Going out Saturday night was a rare treat nowadays.

Between Taylor's blossoming social life, her irregular relationship with Reese, and the intense demands of her job, Joss usually considered herself lucky to be under the covers and out like a light by nine p.m. most weekends.

She didn't miss the hectic life of a single woman on the prowl, though she admired her girlfriends who could strut through the hunt in high style. They had energy to burn and a glowing optimism she couldn't remember if she had ever possessed.

She did miss those comfortable old-school dates she used to enjoy with her husband. A movie, a slice at a local bar, a tall pitcher to share, flicking the foam off his upper lip, laughing at nothing important at all, calling the sitter to say they were running late, snuggling on the living room sofa while the baby slept upstairs.

She missed those years, when she had felt lucky and undefeated. She missed him so much.

But her friends insisted she had to get out more. They said she was withering away, hiding her light, drying up. All those ugly metaphors for saying her life had ended before it began. She didn't believe it, really. She was just tired, not stuck in a rut.

But they kept at it. And the nagging worked her last nerve.

So to quiet their carping, she reserved time once every other month to meet with them for a special date. Just girls out on a Saturday night like in the old days, no agenda, no goals, no pressure, men only if they wanted.

The chick-dates turned out to be more fun than she had expected and she was looking forward to this evening's get-together.

When she stepped out of the shower, she had to swipe several times to clear off the foggy mirror so she could see to put on her make up. An extra lick of liner and three coats of mascara. Did she need eye shadow too? The blush seemed too much at first, but it did make her cheekbones pop, an effect enhanced by pulling her hair high into a sleek French twist.

She would try out the lipstick after she slipped on the russet silk blouse and gray crepe trousers hanging on her closet door. She'd bought the lipstick that morning to match the blouse but now she wondered if the dim lights of a bar would magnify its bold tones. Maybe she needed a subtler shade.

Taylor had left for the movies an hour ago with his boys, crumpling the twenty dollar bill she gave him in his jeans pocket in hurried embarrassment so that they wouldn't see that his mother still gave him money.

Now, with her make up on, her hair smoothed and pinned, she felt painted, special, ready for anything.

Except John Reese.

Who was in her bed. Under the sheets. Naked, staring, and aroused.

There really wasn't much of an argument to be made, when it came right down to it. Hair could be re-arranged, make up could be reapplied, and no one would care if she was a bit late anyway.

She thought she was distracted, hurried, annoyed even.
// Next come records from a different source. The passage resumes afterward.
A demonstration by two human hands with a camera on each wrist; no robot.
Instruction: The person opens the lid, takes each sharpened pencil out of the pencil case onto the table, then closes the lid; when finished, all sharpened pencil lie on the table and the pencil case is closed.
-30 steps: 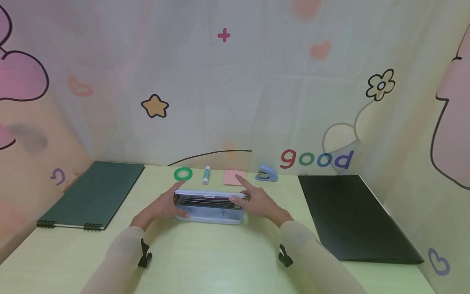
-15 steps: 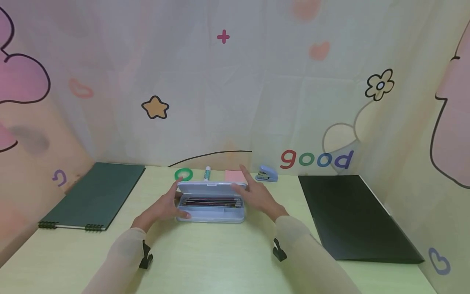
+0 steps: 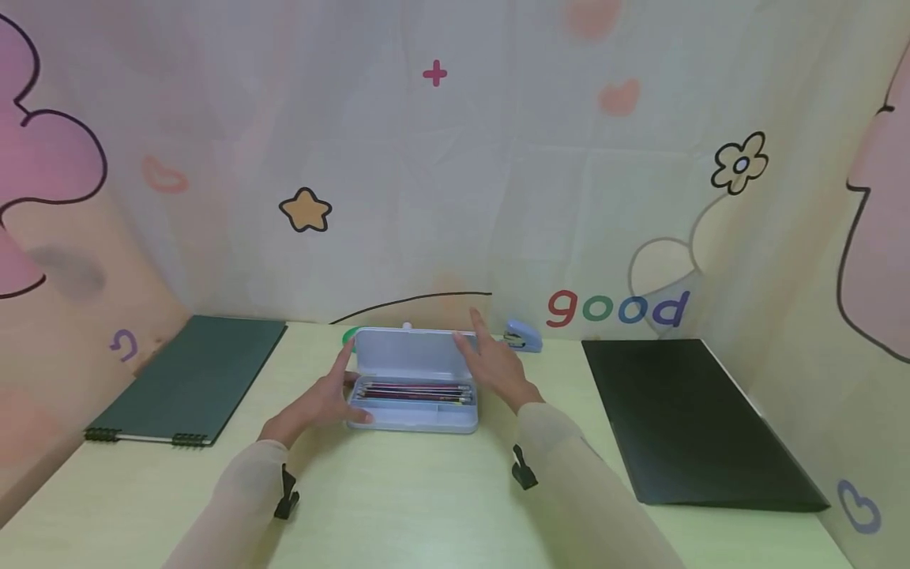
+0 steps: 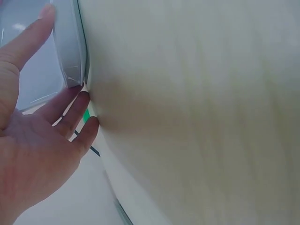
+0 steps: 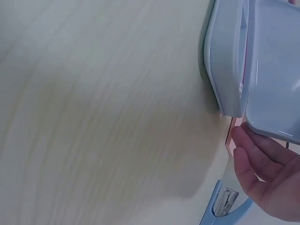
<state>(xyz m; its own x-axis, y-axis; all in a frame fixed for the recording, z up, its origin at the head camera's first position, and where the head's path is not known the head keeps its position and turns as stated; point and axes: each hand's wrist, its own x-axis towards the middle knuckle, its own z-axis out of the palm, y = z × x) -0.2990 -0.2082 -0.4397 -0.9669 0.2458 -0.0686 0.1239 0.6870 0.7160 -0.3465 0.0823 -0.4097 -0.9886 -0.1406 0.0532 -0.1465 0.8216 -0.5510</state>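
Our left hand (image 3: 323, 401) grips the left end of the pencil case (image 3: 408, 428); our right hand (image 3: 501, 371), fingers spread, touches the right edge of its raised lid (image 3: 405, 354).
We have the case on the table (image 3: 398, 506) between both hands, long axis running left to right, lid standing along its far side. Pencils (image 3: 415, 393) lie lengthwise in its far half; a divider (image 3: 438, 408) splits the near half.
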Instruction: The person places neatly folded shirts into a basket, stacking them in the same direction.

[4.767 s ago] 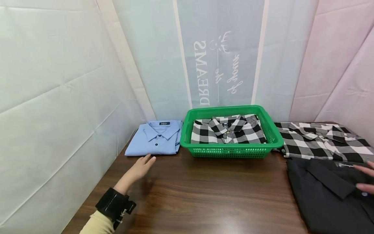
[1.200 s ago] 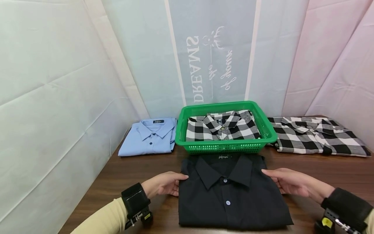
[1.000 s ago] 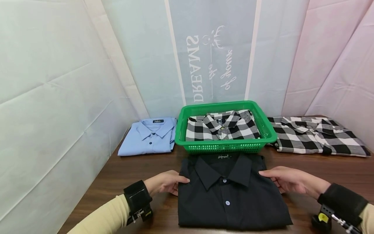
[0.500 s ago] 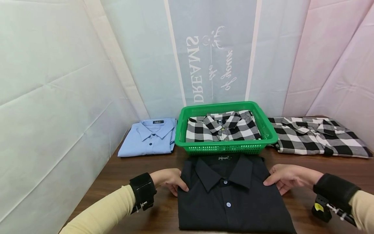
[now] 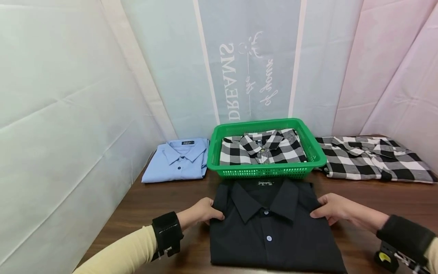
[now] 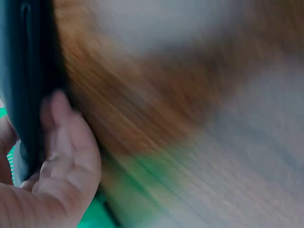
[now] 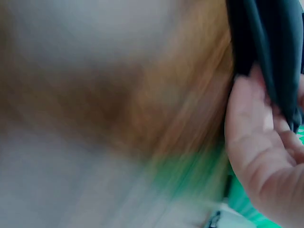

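From the head view, a folded black shirt (image 5: 272,224) is gripped at both shoulder edges by the left hand (image 5: 200,214) and right hand (image 5: 333,209), just before the green basket (image 5: 267,170). In the wrist views, fingers (image 6: 61,137) are seen curled under the fabric; it is judged soft, light and floppy, best supported from beneath at both sides.

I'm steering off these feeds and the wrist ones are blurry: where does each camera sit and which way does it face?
Head: above the table, looking forward and down at the black shirt, green basket and both hands, left hand, right hand.
Left wrist: beside the left hand, facing its palm gripping the shirt's edge; table blurred.
Right wrist: beside the right hand, facing its palm on the opposite edge.
All three show the black shirt.
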A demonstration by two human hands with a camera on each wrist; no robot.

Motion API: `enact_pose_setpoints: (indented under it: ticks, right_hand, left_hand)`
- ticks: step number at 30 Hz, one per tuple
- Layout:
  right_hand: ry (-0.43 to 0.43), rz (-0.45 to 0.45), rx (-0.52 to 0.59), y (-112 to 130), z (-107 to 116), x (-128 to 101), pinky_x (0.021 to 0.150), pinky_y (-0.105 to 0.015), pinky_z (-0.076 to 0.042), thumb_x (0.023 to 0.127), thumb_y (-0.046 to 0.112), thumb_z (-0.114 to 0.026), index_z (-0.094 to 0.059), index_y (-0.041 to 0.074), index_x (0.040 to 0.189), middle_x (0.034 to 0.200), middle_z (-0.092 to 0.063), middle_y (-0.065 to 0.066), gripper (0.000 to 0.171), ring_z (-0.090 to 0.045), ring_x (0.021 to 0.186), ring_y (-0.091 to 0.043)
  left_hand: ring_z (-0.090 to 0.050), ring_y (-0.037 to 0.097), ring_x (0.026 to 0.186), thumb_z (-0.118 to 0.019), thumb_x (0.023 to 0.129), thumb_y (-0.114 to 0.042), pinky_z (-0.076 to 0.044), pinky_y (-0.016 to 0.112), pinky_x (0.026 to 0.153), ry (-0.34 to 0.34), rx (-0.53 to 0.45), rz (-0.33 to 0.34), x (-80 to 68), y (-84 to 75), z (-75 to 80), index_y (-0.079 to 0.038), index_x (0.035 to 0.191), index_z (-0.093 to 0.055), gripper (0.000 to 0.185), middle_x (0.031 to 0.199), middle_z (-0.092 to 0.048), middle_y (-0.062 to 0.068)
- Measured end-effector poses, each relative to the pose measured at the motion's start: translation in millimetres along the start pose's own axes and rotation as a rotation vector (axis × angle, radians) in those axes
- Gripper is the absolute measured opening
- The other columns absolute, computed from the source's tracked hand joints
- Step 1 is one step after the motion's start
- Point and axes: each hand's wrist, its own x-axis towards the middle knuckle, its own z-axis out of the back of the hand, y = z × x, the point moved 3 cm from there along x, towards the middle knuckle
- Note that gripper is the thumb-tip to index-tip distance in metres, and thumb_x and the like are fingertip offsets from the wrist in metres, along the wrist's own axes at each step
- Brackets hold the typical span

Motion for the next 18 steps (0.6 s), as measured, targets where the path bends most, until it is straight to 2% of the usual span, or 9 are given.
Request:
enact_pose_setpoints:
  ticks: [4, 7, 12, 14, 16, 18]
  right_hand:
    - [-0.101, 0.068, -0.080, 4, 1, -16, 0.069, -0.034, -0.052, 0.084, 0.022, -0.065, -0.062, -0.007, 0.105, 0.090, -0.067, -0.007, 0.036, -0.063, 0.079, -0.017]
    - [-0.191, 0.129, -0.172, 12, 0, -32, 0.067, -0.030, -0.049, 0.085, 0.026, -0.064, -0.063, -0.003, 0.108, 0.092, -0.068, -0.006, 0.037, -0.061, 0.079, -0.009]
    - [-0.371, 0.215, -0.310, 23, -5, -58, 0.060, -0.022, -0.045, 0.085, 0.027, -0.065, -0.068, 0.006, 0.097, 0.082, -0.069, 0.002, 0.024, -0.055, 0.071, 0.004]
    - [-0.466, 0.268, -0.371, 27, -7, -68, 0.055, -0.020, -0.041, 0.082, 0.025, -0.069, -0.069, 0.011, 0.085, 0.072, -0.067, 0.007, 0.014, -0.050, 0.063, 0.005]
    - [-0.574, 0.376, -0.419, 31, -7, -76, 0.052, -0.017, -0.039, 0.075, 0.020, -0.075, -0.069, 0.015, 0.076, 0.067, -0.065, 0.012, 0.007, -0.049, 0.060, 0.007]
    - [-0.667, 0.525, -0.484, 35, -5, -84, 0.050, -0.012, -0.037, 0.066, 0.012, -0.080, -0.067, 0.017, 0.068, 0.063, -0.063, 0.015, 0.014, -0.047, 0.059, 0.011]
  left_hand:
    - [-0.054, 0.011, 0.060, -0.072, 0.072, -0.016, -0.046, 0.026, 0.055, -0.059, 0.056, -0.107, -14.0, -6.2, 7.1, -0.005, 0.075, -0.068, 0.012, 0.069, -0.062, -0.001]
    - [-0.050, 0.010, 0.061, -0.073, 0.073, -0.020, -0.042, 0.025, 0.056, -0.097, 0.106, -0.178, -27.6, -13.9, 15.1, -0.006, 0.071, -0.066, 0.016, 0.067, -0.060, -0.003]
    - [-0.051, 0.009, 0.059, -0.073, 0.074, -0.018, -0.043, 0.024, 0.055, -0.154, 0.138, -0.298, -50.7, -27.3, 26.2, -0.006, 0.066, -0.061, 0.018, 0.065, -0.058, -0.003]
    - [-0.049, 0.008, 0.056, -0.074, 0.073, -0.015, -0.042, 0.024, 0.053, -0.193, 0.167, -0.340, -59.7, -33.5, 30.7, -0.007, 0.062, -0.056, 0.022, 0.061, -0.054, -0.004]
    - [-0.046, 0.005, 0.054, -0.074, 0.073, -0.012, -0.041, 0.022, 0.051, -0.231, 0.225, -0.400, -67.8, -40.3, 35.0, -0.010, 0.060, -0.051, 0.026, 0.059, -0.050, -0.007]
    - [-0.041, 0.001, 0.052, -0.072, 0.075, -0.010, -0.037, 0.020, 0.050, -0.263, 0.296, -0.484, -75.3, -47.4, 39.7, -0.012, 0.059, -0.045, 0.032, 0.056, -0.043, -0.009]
Sex was the furthest thing from her mind, she believed.

But afterwards, as she buttoned her silky blouse, the sheer force of that damned orgasm continued to dazzle her.

Blinking helped somewhat, but she was still buzzed, still breathless.

She decided to scrap the French twist (the hairpins were hopelessly lost somewhere under the pillows anyway) and her color was high enough she didn't need to re-apply the blush.

But she was determined to repair the smudged liner and remove the raccoon's ring of mascara below her eyes.

So as she worked on her face in the bathroom, Reese leaned at the open door with a sheet wrapped around his hips and flung over one shoulder, Roman style.

"Where are you going?"

The smugness would have been annoying, but he kept the smile off his face so she didn't complain.

"Out."

"With whom?"

"No one you know."

"You mean like: Prentiss, Daro, and Marla?"

"How do you know them?"

"I have my sources."

She couldn't roll her eyes while she was applying black liquid liner so she put extra mustard into her question.

"You mean Finch has installed a surveillance camera at my beauty parlor?"

"Not yet. But that's a good idea. I'll pass it on."

He didn't know her mother, thank God, so the source was obvious.

"Taylor told you. Figures."

"He is smart, observant, and loyal. But he bet against me. Bad idea. So he owed me."

"And Taylor paid his debt to you in intel on me?"

"Sure, why not. I said he was smart."

No use in denying the plan in that case since he had the outline already.

"Well then, you know that we four get together every other month for drinks or dinner. This month it's drinks."

"At Sugar's?"

"Yeah, and that's all you're getting out of me."

She pushed past him to return to the bedroom to put on her trousers. He smelled like sex, warm and inviting. She knew their unique shared scent was all over her too.

She went back into the bathroom, soaped up a washcloth, and made a concerted effort at scrubbing the crucial junctures. That and another spritz of her new Tom Ford perfume would have to do.

When she came out again, Reese was sitting at the edge of the bed. She could see his toes peeking from beneath the folds of the sheet. They were curled under in an awkward pose that contradicted his casual expression. He looked like a little boy picking out a switch in anticipation of a thrashing.

He was tense about something.

"Do they know about me?"

"What about you?"

She knew what he meant, where this was going, but she wanted him to lead. However, he said nothing further, which pissed her off.

"Look, I can't talk to anybody about you. About this."

She waved her hand between them and looked around the room.

"About any of this. You know that. Too many questions, too few answers."

She felt mean and small. But right.

"Do you want to?" His voice seemed tight and raspy.

"Sure I do. If we were just a normal couple in a normal relationship, you know I'd talk about you with my girls. But that's not gonna happen, and you know it."

His silence killed her. And frustration goaded her.

"I mean, how am I supposed to explain how we met? Which beginning do I share with them? The one where you are a reeking pile of rags with mad covert ops skills?"

She had to let it all burst out now, no way to stop it, no matter how sad his eyes looked.

"Or do I go with how you romantically snuffed my C.I. to save my life? Or maybe the 'I almost got you killed by some CIA bastard' story would be the best one to tell. They already think I'm crazy anyway, so why not give them proof positive?"

He had no answer to that.

The buzz evaporated. The intimacy dispersed into the chilly air.

He didn't shift from his spot at the foot of the bed. She finished dressing in silence, moving through his penetrating appraisal with a stiff gait.

She didn't want to go out anymore; the fun was spoiled for sure. But it was a matter of principle now and she completed her preparations and left in a rank cloud of regret.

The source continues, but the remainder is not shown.